Under this line is a listing; return exactly the lines starting at the one with "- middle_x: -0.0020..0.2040" and running down to the one with "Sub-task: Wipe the", and leave out its pictures.

* Extracted data *
--- START ---

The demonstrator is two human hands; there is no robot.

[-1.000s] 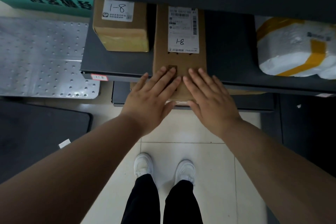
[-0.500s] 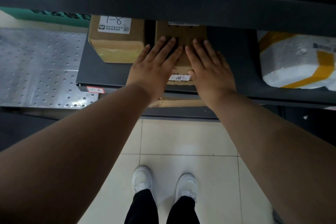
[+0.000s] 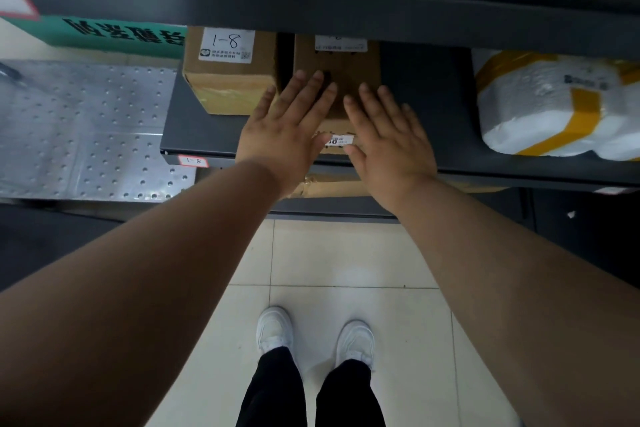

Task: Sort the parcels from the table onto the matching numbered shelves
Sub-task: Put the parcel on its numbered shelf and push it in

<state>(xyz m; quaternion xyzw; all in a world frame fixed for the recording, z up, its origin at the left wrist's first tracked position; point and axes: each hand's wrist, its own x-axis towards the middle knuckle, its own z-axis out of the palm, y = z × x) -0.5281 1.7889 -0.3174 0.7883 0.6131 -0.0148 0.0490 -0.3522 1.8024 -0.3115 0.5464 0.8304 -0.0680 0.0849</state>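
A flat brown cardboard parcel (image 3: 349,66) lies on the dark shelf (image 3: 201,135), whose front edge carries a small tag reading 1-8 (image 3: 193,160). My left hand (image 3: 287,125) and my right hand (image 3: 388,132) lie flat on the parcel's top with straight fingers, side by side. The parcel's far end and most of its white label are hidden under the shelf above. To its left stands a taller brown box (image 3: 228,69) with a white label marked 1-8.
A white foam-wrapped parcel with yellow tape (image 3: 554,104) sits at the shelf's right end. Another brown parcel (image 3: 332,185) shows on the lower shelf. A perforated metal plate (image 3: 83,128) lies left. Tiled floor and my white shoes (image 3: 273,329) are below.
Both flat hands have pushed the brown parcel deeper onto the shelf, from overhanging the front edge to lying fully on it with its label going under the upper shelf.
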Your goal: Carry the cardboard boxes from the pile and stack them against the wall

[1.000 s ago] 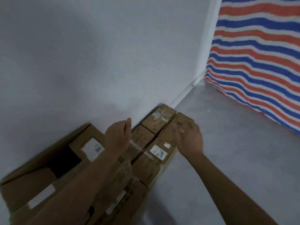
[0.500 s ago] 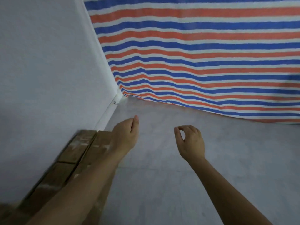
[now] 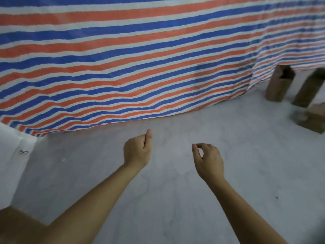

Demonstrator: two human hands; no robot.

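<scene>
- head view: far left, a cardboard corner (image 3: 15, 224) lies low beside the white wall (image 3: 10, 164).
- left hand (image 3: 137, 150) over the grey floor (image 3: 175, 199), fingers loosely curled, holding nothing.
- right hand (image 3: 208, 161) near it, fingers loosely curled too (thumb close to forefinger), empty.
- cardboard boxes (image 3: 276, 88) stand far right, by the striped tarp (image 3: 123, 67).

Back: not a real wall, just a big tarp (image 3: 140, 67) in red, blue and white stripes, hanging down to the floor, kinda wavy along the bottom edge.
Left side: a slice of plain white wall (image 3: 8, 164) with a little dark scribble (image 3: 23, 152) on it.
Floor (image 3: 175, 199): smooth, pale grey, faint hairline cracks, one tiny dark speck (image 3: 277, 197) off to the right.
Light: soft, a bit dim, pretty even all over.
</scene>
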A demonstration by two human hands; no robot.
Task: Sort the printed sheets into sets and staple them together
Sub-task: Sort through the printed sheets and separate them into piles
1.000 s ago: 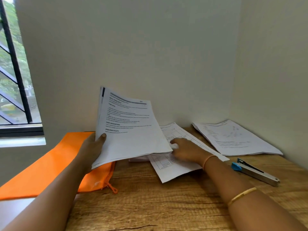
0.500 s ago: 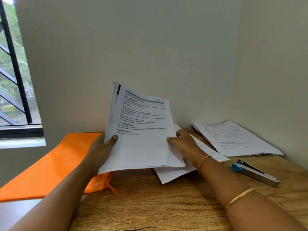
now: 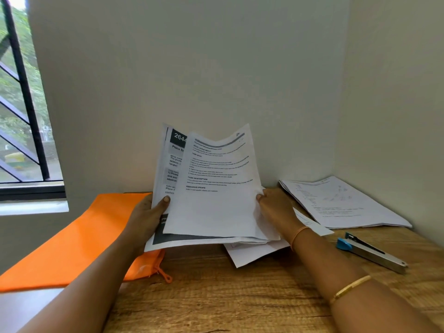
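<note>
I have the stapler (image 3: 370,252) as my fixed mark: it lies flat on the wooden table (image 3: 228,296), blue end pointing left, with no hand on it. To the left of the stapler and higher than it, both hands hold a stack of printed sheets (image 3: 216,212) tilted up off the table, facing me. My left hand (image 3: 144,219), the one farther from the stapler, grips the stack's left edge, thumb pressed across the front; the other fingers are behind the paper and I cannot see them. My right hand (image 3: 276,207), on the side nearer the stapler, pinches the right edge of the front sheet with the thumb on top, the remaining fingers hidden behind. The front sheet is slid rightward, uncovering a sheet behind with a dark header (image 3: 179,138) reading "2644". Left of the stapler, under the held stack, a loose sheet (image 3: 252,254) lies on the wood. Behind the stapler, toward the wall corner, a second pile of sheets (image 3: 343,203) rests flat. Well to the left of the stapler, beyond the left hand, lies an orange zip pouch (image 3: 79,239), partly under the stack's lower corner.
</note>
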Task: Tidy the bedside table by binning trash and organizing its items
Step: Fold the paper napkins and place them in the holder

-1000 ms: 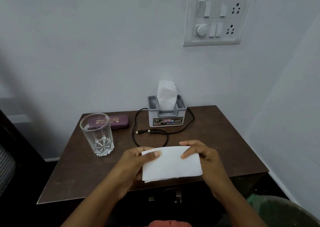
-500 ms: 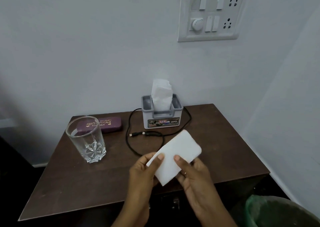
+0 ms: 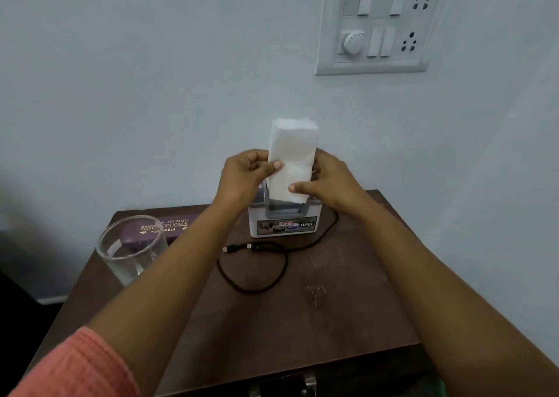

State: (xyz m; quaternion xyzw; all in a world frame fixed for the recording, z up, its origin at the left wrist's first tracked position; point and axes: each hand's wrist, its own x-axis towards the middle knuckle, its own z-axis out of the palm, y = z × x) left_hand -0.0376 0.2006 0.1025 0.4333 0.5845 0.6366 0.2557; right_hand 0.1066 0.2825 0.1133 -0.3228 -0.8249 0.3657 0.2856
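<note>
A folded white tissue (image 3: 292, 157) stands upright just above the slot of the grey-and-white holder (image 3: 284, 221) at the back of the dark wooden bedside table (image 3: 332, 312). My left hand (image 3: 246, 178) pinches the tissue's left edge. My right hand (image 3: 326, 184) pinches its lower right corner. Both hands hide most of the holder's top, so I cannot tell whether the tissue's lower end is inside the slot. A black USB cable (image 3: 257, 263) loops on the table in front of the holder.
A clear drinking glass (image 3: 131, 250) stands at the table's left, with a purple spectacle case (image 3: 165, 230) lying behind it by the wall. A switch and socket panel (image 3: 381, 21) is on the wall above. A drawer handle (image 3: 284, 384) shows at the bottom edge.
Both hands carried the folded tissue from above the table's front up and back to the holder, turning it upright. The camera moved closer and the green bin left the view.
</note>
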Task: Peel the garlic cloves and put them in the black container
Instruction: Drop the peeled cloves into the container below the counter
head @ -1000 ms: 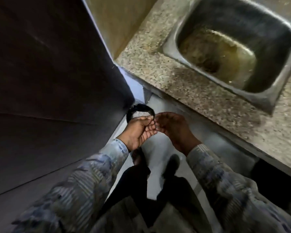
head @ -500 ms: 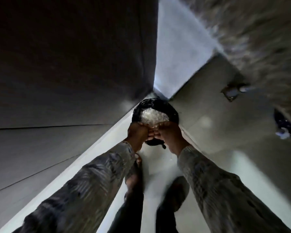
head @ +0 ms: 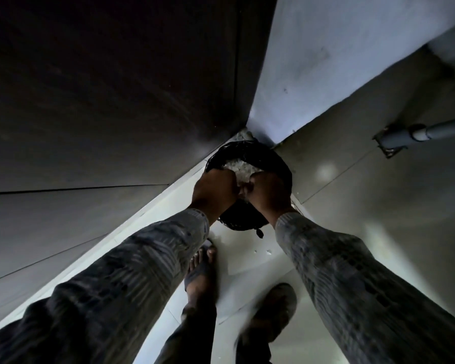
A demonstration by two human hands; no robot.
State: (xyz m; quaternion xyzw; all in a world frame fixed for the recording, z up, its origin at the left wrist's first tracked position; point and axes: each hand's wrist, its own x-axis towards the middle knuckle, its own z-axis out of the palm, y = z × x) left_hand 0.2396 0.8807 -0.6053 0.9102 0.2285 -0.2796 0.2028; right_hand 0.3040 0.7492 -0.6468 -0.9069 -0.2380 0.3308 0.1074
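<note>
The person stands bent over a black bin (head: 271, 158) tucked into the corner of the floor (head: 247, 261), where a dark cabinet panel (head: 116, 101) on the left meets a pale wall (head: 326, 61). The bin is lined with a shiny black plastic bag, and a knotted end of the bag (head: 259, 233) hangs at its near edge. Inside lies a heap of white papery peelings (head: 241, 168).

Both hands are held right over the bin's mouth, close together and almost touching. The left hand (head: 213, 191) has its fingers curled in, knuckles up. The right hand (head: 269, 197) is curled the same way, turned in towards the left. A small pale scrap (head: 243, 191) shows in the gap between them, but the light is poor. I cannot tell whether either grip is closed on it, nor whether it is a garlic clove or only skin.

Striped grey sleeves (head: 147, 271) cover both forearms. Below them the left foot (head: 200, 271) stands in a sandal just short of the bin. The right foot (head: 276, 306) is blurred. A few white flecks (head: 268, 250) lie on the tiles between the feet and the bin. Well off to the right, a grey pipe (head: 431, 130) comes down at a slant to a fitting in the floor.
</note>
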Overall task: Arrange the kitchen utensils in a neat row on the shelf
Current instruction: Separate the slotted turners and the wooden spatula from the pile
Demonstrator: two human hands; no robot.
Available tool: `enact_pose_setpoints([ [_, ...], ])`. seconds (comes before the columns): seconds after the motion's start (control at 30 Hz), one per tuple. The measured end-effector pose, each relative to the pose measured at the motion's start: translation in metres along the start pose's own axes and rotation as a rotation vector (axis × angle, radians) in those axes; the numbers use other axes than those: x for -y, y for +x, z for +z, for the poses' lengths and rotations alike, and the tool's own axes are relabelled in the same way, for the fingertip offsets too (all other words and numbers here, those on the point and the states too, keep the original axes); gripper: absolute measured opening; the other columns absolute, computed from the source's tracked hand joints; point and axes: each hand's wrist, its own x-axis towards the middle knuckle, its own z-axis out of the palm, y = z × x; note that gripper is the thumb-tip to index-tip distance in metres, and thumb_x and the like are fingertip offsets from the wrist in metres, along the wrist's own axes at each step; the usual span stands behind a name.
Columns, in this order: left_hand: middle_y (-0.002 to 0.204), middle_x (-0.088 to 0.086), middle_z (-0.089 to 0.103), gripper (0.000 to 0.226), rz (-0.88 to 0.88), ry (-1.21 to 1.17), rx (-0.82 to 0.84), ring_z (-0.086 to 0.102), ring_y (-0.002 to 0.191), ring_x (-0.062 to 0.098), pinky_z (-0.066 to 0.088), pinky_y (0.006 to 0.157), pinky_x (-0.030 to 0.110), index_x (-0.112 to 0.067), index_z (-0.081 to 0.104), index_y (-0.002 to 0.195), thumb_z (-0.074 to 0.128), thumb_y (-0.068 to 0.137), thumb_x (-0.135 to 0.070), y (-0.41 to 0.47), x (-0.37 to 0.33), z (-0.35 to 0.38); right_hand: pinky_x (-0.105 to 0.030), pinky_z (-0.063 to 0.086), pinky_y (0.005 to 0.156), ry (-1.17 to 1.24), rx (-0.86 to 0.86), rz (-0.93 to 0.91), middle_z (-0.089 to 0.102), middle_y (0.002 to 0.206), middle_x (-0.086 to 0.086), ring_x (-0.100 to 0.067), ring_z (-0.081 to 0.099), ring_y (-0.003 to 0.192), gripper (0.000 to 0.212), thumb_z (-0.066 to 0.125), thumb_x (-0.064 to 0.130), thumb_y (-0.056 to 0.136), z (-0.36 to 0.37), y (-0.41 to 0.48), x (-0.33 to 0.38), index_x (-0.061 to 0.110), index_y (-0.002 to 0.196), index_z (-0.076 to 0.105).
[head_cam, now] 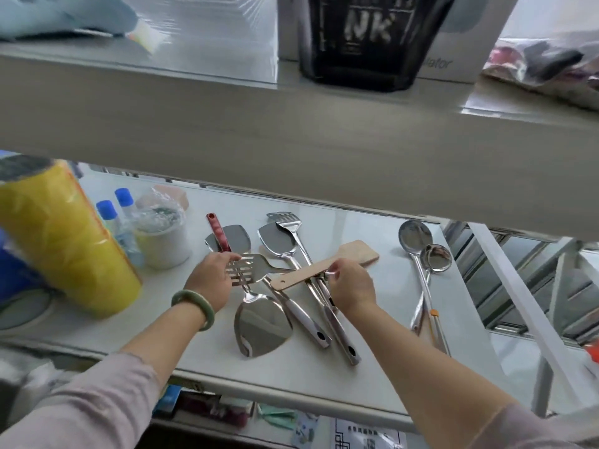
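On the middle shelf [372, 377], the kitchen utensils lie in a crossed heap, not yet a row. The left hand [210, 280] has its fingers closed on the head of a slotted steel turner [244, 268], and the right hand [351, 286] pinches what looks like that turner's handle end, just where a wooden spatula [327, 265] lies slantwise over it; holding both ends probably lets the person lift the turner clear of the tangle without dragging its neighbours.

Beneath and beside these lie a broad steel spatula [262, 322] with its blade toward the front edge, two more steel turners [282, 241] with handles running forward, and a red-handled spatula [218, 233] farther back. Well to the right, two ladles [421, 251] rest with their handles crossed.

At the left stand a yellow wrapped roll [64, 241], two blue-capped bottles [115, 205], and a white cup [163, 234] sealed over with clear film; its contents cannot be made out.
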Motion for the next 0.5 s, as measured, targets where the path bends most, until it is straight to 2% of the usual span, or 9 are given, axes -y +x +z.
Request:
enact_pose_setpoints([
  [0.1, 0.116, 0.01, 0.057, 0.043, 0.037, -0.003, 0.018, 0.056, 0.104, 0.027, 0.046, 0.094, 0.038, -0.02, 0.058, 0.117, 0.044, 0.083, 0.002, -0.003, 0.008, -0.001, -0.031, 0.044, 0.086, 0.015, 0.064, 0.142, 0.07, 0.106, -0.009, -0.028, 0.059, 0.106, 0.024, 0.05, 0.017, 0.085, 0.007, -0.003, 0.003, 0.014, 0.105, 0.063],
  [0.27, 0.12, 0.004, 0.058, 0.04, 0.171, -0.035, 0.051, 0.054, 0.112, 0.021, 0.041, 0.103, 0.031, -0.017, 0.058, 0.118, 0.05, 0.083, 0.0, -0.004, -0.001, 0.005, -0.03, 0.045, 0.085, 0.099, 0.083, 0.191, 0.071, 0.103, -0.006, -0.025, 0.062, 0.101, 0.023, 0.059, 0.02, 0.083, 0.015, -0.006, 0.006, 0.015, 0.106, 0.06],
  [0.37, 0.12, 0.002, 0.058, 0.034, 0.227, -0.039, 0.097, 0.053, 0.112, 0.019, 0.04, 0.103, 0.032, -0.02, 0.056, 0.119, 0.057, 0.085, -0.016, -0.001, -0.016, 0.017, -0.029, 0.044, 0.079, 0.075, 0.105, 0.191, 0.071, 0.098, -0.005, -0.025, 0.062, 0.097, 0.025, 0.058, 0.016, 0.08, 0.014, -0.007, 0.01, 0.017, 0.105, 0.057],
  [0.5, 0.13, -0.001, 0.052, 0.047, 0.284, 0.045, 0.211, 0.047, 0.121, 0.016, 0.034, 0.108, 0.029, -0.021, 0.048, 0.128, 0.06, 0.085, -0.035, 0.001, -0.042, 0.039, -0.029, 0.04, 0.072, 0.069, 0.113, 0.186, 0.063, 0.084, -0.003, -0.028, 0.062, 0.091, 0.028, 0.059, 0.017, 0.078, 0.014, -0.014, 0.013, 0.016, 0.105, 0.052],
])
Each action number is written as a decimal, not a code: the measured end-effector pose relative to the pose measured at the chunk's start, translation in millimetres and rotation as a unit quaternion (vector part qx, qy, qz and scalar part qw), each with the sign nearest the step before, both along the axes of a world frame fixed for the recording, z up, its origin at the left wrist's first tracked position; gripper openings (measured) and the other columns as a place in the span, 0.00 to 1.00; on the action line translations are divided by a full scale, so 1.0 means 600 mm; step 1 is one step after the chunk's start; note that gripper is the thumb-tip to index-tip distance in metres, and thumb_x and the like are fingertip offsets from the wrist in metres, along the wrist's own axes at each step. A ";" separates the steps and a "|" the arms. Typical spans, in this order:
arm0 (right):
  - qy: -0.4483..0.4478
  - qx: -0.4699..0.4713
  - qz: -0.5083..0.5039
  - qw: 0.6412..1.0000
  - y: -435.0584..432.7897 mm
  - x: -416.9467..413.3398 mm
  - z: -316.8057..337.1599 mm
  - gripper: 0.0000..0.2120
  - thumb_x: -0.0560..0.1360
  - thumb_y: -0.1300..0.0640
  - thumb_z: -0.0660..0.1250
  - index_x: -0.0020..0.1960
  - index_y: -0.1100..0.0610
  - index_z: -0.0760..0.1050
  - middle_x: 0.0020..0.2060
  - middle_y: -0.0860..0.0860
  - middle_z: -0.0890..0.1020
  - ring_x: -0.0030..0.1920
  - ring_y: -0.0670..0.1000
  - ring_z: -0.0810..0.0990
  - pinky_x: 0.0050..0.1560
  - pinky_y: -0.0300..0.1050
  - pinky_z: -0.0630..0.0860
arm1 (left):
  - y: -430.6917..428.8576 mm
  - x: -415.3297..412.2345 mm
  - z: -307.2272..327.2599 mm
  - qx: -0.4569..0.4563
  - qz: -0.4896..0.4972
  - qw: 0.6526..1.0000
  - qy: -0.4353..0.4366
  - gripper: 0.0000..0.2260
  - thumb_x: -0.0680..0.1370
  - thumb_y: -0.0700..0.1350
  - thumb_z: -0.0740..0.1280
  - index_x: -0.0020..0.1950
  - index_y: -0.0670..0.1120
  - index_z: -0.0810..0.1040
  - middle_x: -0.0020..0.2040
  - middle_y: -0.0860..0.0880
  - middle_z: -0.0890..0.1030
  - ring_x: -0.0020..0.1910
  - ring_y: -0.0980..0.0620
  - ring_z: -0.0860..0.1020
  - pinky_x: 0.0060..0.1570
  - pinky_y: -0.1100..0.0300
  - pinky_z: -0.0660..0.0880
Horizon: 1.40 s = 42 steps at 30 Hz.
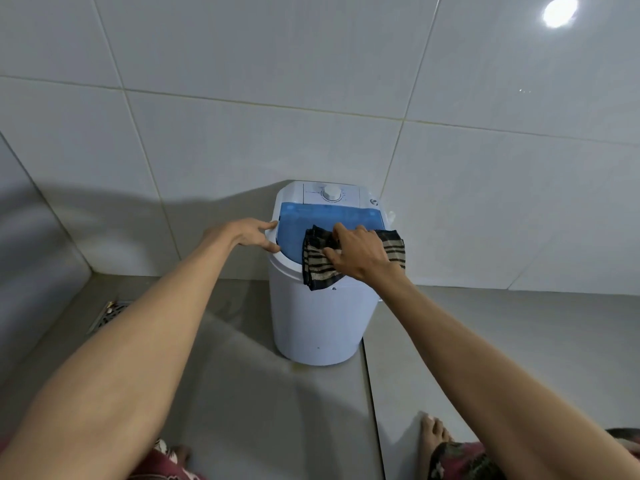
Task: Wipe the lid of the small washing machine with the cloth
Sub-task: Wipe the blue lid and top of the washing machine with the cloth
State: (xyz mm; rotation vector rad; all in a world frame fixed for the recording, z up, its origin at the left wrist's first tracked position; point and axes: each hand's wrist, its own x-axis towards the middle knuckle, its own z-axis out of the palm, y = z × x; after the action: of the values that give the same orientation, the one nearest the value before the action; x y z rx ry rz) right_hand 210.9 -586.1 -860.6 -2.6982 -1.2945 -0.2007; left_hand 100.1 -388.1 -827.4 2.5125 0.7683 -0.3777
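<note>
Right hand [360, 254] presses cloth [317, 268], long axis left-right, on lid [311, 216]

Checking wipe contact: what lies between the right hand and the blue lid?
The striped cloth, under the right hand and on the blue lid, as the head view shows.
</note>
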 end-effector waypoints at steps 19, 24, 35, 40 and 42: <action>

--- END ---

* Problem solution *
  - middle_x: -0.0020..0.2040
  - middle_y: -0.0860..0.0880
  - middle_z: -0.0890..0.1030
  - ring_x: -0.0020..0.1910
  - ring_y: -0.0980..0.0620
  - ring_z: -0.0860..0.1020
  - pinky_x: 0.0060..0.1570
  - pinky_y: -0.1100..0.0300
  - pinky_z: -0.0660..0.0880
Horizon: 1.40 s = 42 steps at 30 Hz.
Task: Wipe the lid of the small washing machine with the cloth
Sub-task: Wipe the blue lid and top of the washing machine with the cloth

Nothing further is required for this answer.